> **Required action**:
Return, character for character, the lines from the one bearing "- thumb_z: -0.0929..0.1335" through the end of the material. Omit everything before that line.

Segment Start: Exercise data

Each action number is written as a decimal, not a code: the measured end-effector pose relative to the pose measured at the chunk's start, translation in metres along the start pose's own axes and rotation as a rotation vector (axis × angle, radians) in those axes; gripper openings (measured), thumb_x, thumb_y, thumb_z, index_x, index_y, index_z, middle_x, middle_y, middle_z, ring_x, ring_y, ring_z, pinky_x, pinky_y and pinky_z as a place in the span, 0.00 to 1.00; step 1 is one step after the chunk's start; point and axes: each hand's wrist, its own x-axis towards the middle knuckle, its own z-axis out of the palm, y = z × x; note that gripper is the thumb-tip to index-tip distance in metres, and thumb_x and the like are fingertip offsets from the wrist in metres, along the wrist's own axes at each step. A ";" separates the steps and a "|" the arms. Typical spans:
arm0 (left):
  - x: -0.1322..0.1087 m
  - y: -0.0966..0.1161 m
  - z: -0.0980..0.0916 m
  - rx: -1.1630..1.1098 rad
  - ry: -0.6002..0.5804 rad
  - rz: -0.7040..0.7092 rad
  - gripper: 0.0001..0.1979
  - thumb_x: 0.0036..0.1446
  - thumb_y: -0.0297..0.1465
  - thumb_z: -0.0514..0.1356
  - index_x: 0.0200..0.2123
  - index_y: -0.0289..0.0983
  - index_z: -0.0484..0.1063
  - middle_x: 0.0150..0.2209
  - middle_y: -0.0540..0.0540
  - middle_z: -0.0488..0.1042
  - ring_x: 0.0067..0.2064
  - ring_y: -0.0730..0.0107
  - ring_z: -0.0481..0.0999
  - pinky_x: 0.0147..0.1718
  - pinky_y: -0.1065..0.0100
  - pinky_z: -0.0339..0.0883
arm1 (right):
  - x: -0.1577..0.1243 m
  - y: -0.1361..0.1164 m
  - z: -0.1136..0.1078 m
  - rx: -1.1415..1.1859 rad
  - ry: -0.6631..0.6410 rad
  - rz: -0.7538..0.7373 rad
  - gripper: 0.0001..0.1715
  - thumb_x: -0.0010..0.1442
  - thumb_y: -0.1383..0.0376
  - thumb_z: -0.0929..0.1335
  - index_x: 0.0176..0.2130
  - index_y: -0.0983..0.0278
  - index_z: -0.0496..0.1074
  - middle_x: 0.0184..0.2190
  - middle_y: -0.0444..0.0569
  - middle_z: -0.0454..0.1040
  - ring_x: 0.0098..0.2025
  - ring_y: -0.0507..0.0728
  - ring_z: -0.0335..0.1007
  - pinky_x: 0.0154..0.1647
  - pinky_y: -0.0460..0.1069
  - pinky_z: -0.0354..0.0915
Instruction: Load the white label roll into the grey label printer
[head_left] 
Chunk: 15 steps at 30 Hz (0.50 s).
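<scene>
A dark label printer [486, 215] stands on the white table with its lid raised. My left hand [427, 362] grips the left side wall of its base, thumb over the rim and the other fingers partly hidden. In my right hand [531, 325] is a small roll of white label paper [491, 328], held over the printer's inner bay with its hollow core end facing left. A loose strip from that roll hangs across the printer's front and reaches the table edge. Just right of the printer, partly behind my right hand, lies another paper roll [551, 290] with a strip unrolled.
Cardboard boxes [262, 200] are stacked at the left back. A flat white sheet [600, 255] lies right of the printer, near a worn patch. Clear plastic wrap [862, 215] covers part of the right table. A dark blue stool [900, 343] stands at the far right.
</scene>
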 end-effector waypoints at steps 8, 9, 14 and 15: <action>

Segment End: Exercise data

> **Answer section**:
  - thumb_z: -0.0929..0.1335
  - index_x: 0.0176..0.2130
  - index_y: -0.0983..0.0278
  - index_z: -0.0496..0.1074
  - middle_x: 0.0184..0.2190
  - middle_y: -0.0444..0.0569
  - middle_z: -0.0454..0.1040
  - ring_x: 0.0098..0.2025
  - ring_y: -0.0507..0.0728
  - ring_z: -0.0335..0.1007
  - pinky_x: 0.0154..0.1647
  - pinky_y: -0.0460..0.1069
  - pinky_z: -0.0354..0.0915
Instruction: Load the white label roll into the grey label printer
[head_left] 
Chunk: 15 steps at 30 Hz (0.50 s).
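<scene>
A dark label printer [486, 215] stands on the white table with its lid raised. My left hand [427, 362] grips the left side wall of its base, thumb over the rim and the other fingers partly hidden. In my right hand [531, 325] is a small roll of white label paper [491, 328], held over the printer's inner bay with its hollow core end facing left. A loose strip from that roll hangs across the printer's front and reaches the table edge. Just right of the printer, partly behind my right hand, lies another paper roll [551, 290] with a strip unrolled.
Cardboard boxes [262, 200] are stacked at the left back. A flat white sheet [600, 255] lies right of the printer, near a worn patch. Clear plastic wrap [862, 215] covers part of the right table. A dark blue stool [900, 343] stands at the far right.
</scene>
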 end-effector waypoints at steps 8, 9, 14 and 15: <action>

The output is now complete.